Instructions for the task » Nothing but the pictures should go missing; return all the entries below exactly.

(Entries taken from a collection)

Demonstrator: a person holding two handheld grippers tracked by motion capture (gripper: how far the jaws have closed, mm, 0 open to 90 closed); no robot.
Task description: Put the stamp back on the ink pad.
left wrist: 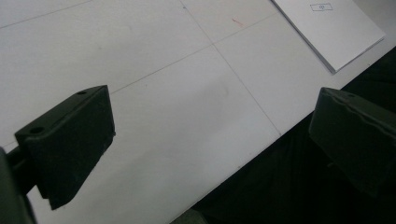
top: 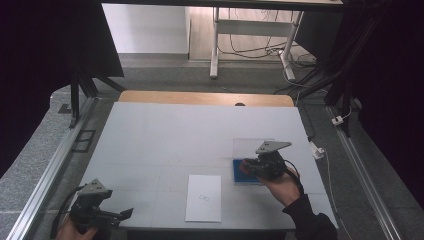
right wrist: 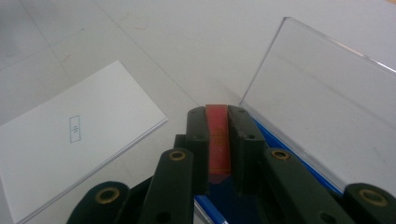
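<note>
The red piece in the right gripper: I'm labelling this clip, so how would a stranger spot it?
Start at the white table, then find the blue box with its clear lid raised at the right. The right gripper grips a thin red piece over it, the one red thing there.

The left gripper (top: pixel 107 214) is hovering low at the near left corner, its jaws standing wide apart and gripping nothing, the left hand (top: pixel 75 231) wrapping its handle from below. The right gripper (top: pixel 250 166) is reaching forward at the right, jaws pressing together, the right hand (top: pixel 282 185) and dark sleeve (top: pixel 310 220) angling in behind it.
</note>
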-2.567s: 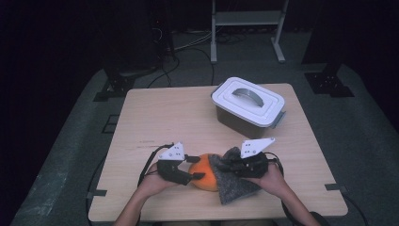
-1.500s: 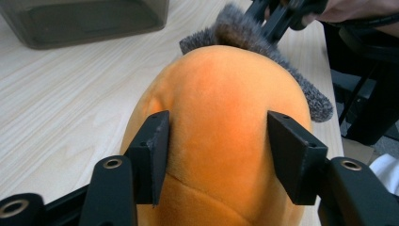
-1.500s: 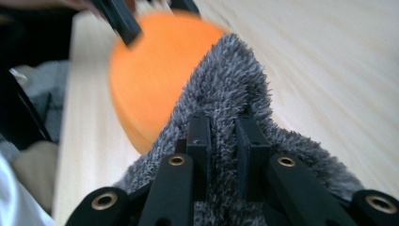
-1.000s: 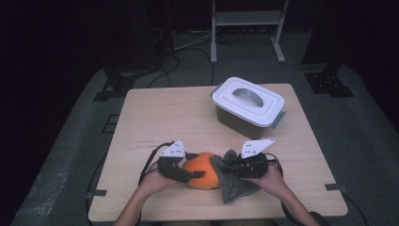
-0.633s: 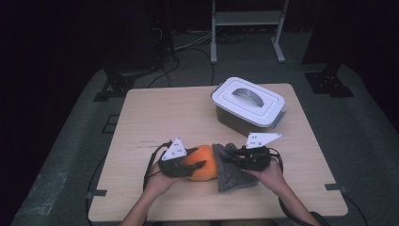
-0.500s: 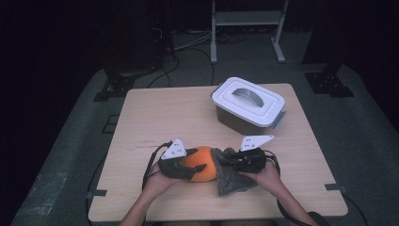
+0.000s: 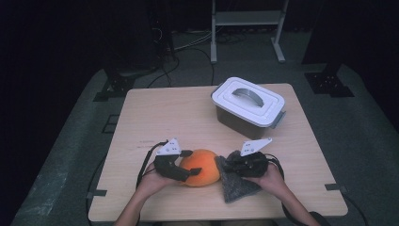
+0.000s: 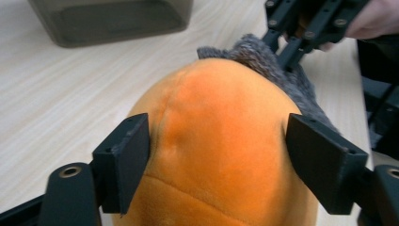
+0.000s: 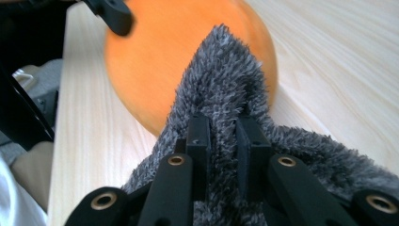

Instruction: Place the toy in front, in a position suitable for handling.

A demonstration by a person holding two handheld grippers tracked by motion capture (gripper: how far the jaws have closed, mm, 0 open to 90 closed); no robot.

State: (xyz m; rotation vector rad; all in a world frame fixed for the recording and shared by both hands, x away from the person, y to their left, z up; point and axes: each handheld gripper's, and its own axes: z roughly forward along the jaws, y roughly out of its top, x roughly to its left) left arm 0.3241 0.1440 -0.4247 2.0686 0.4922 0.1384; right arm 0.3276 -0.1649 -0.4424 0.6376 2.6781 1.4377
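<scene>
Change: since 2.6 s ago the orange plush ball (image 7: 201, 166) has come out from under the grey cloth (image 7: 237, 184); the cloth, which then lay over the ball's right half, now lies mostly to its right on the table (image 7: 188, 117)
Left gripper (image 7: 184, 170): held in the person's left hand at the ball's left side; in the left gripper view its jaws stand spread, one on each flank of the ball (image 8: 221, 150), close against the plush
Right gripper (image 7: 225, 164): held in the person's right hand, just right of the ball; in the right gripper view its jaws are pinching a raised fold of the cloth (image 9: 221, 89) between them
Ball: rests on the table near its front edge, between the two grippers
Cloth: fuzzy and dark grey, its lifted fold touching the ball's right side, the rest spread flat toward the table's front edge
Box (image 7: 247, 106): a grey container with a white handled lid, shut, on the far right part of the table, well apart from the ball
</scene>
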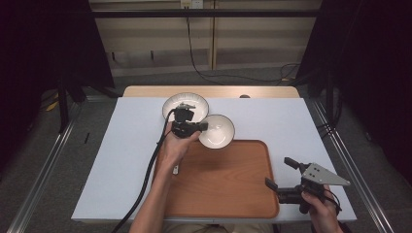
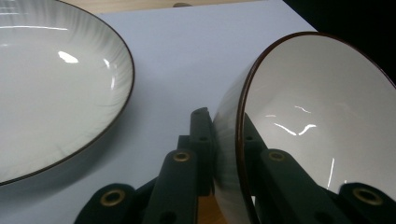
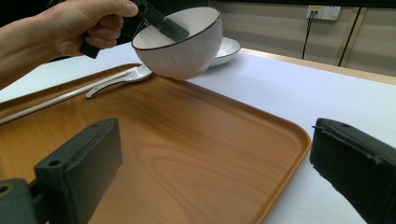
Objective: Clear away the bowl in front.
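Observation:
A white bowl [image 1: 217, 131] with a dark rim hangs tilted over the far edge of the wooden tray [image 1: 228, 189]. My left gripper [image 1: 201, 126] is shut on its rim, one jaw inside and one outside, as the left gripper view shows [image 2: 226, 126] on the bowl [image 2: 317, 121]. From the right gripper view the bowl [image 3: 182, 46] sits just above the tray [image 3: 187, 154]; whether it touches is unclear. My right gripper [image 1: 281, 173] stands open beside the tray's right edge, jaws wide apart [image 3: 215, 163] with nothing between them.
A shallow white plate [image 1: 185, 104] lies on the white table cover [image 1: 291, 121] behind the bowl, close to it [image 2: 46, 93]. A white spoon [image 3: 116, 79] rests on the tray's left part, near the person's left forearm. Dark stands flank the table.

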`<control>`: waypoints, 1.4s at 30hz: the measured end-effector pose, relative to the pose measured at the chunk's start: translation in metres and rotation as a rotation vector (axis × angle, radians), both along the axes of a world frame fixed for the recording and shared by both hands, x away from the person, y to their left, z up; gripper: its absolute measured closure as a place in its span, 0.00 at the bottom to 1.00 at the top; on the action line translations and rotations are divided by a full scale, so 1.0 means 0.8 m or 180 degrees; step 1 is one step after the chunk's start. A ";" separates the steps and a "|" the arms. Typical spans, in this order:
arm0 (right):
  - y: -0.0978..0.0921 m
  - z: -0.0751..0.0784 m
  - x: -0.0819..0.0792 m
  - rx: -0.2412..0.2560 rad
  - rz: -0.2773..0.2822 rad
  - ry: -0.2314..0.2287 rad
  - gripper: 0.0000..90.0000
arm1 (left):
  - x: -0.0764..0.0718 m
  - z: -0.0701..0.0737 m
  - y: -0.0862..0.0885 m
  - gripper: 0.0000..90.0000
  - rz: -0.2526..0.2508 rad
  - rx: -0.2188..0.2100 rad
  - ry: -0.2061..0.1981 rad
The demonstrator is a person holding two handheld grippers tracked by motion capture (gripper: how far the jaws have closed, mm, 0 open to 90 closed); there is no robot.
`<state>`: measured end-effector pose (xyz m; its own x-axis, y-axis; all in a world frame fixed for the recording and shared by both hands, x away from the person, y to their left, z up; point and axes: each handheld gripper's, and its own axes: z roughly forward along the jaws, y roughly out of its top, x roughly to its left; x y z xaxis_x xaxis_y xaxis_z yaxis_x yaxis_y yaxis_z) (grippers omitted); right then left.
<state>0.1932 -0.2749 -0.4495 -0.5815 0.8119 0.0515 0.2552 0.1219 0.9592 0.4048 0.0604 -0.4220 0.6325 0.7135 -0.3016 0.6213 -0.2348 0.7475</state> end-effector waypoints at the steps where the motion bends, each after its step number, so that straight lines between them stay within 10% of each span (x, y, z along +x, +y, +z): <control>1: 0.000 0.000 0.000 -0.0003 -0.0007 0.0004 0.02 | -0.001 0.000 -0.004 0.91 -0.0015 -0.0017 -0.0005; 42: 0.000 0.000 0.000 -0.0034 -0.0009 -0.0037 0.02 | -0.001 -0.014 -0.093 0.91 -0.0397 -0.0011 0.0169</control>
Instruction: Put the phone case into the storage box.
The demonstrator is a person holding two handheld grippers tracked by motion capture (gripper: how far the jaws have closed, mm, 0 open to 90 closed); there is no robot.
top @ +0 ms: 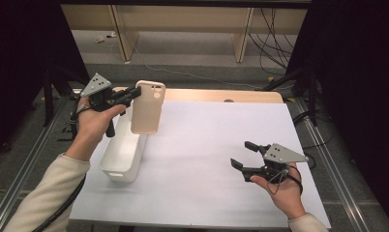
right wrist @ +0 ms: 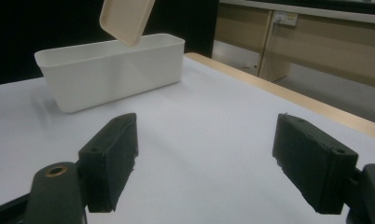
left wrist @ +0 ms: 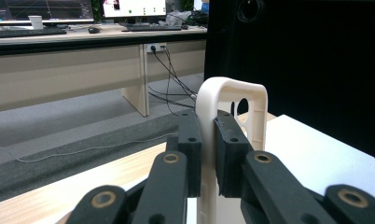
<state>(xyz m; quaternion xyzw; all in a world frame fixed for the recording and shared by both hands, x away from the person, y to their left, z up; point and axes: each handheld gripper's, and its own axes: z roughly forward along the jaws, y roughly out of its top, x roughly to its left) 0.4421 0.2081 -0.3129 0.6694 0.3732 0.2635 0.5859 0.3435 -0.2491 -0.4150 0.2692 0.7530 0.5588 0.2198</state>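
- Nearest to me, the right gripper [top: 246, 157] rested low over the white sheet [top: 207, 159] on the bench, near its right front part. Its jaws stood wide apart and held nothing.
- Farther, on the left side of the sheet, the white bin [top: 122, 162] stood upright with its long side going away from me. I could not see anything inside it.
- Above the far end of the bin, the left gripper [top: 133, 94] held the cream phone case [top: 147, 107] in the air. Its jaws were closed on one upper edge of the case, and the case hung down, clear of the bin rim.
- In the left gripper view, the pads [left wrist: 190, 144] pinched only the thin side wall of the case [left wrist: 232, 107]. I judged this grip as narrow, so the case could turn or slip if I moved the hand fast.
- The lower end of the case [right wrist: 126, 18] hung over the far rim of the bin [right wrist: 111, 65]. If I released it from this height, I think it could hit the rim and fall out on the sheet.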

Response area »
Demonstrator: a person holding two handheld grippers tracked by motion capture (gripper: how far the jaws have closed, mm, 0 open to 90 closed); no robot.
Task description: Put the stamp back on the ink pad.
left wrist: 
top: 
right wrist: 
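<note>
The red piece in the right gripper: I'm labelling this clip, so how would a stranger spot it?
Start at the white table, then find the blue box with its clear lid raised at the right. The right gripper grips a thin red piece over it, the one red thing there.

The left gripper (top: pixel 107 214) is hovering low at the near left corner, its jaws standing wide apart and gripping nothing, the left hand (top: pixel 75 231) wrapping its handle from below. The right gripper (top: pixel 250 166) is reaching forward at the right, jaws pressing together, the right hand (top: pixel 282 185) and dark sleeve (top: pixel 310 220) angling in behind it.
</note>
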-2.567s: 
-1.500s: 
-1.500s: 
-1.000s: 
-0.633s: 
-0.500s: 
+0.000s: 
+0.000s: 
+0.000s: 

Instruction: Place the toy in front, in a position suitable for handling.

A demonstration by a person holding two handheld grippers tracked by motion capture (gripper: how far the jaws have closed, mm, 0 open to 90 closed); no robot.

State: (xyz m; rotation vector rad; all in a world frame fixed for the recording and shared by both hands, x away from the person, y to their left, z up; point and axes: each handheld gripper's, and its own axes: z roughly forward along the jaws, y roughly out of its top, x roughly to its left) left arm 0.3241 0.1440 -0.4247 2.0686 0.4922 0.1384; right arm 0.3276 -0.1649 -0.4424 0.6376 2.6781 1.4377
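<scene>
Change: since 2.6 s ago the orange plush ball (image 7: 201, 166) has come out from under the grey cloth (image 7: 237, 184); the cloth, which then lay over the ball's right half, now lies mostly to its right on the table (image 7: 188, 117)
Left gripper (image 7: 184, 170): held in the person's left hand at the ball's left side; in the left gripper view its jaws stand spread, one on each flank of the ball (image 8: 221, 150), close against the plush
Right gripper (image 7: 225, 164): held in the person's right hand, just right of the ball; in the right gripper view its jaws are pinching a raised fold of the cloth (image 9: 221, 89) between them
Ball: rests on the table near its front edge, between the two grippers
Cloth: fuzzy and dark grey, its lifted fold touching the ball's right side, the rest spread flat toward the table's front edge
Box (image 7: 247, 106): a grey container with a white handled lid, shut, on the far right part of the table, well apart from the ball
</scene>
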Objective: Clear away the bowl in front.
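Observation:
A white bowl [image 1: 217, 131] with a dark rim hangs tilted over the far edge of the wooden tray [image 1: 228, 189]. My left gripper [image 1: 201, 126] is shut on its rim, one jaw inside and one outside, as the left gripper view shows [image 2: 226, 126] on the bowl [image 2: 317, 121]. From the right gripper view the bowl [image 3: 182, 46] sits just above the tray [image 3: 187, 154]; whether it touches is unclear. My right gripper [image 1: 281, 173] stands open beside the tray's right edge, jaws wide apart [image 3: 215, 163] with nothing between them.
A shallow white plate [image 1: 185, 104] lies on the white table cover [image 1: 291, 121] behind the bowl, close to it [image 2: 46, 93]. A white spoon [image 3: 116, 79] rests on the tray's left part, near the person's left forearm. Dark stands flank the table.
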
`<control>`: waypoints, 1.4s at 30hz: the measured end-effector pose, relative to the pose measured at the chunk's start: translation in metres and rotation as a rotation vector (axis × angle, radians), both along the axes of a world frame fixed for the recording and shared by both hands, x away from the person, y to their left, z up; gripper: its absolute measured closure as a place in its span, 0.00 at the bottom to 1.00 at the top; on the action line translations and rotations are divided by a full scale, so 1.0 means 0.8 m or 180 degrees; step 1 is one step after the chunk's start. A ";" separates the steps and a "|" the arms. Typical spans, in this order:
arm0 (right):
  - y: -0.0978..0.0921 m
  - z: -0.0751..0.0784 m
  - x: -0.0819..0.0792 m
  - rx: -0.2412..0.2560 rad
  - rz: -0.2773..0.2822 rad
  - ry: -0.2314..0.2287 rad
  - gripper: 0.0000..90.0000
arm1 (left):
  - x: -0.0764..0.0718 m
  - z: -0.0701..0.0737 m
  - y: -0.0862..0.0885 m
  - gripper: 0.0000..90.0000
  - rz: -0.2526..0.2508 rad
  - rx: -0.2188..0.2100 rad
  - ry: -0.2061..0.1981 rad
The demonstrator is a person holding two handheld grippers tracked by motion capture (gripper: how far the jaws have closed, mm, 0 open to 90 closed); there is no robot.
`<state>`: measured end-effector pose (xyz m; its own x-axis, y-axis; all in a world frame fixed for the recording and shared by both hands, x away from the person, y to their left, z up; point and axes: each handheld gripper's, and its own axes: z roughly forward along the jaws, y roughly out of its top, x roughly to its left; x y z xaxis_x xaxis_y xaxis_z yaxis_x yaxis_y yaxis_z) (grippers omitted); right then left.
<state>0.1932 -0.2749 -0.4495 -0.5815 0.8119 0.0515 0.2552 0.1219 0.9592 0.4048 0.0604 -0.4220 0.6325 0.7135 -0.3016 0.6213 -0.2348 0.7475</state> end-effector waypoints at the steps where the motion bends, each after its step number, so that straight lines between them stay within 10% of each span (x, y, z along +x, +y, +z): <control>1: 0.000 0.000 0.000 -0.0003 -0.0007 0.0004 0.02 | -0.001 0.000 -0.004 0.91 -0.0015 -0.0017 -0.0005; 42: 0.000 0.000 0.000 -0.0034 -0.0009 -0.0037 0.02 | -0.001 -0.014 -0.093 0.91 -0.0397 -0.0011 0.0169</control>
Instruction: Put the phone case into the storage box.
The demonstrator is a person holding two handheld grippers tracked by motion capture (gripper: how far the jaws have closed, mm, 0 open to 90 closed); there is no robot.
top @ +0 ms: 
right wrist @ +0 ms: 
left wrist @ +0 ms: 
<state>(xyz m; quaternion xyzw; all in a world frame fixed for the recording and shared by both hands, x away from the person, y to their left, z up; point and axes: each handheld gripper's, and its own axes: z roughly forward along the jaws, y roughly out of its top, x roughly to its left) 0.4421 0.2081 -0.3129 0.6694 0.3732 0.2635 0.5859 0.3435 -0.2491 -0.4150 0.2692 0.7530 0.5588 0.2198</state>
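- Nearest to me, the right gripper [top: 246, 157] rested low over the white sheet [top: 207, 159] on the bench, near its right front part. Its jaws stood wide apart and held nothing.
- Farther, on the left side of the sheet, the white bin [top: 122, 162] stood upright with its long side going away from me. I could not see anything inside it.
- Above the far end of the bin, the left gripper [top: 133, 94] held the cream phone case [top: 147, 107] in the air. Its jaws were closed on one upper edge of the case, and the case hung down, clear of the bin rim.
- In the left gripper view, the pads [left wrist: 190, 144] pinched only the thin side wall of the case [left wrist: 232, 107]. I judged this grip as narrow, so the case could turn or slip if I moved the hand fast.
- The lower end of the case [right wrist: 126, 18] hung over the far rim of the bin [right wrist: 111, 65]. If I released it from this height, I think it could hit the rim and fall out on the sheet.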

What was produced is the complete output.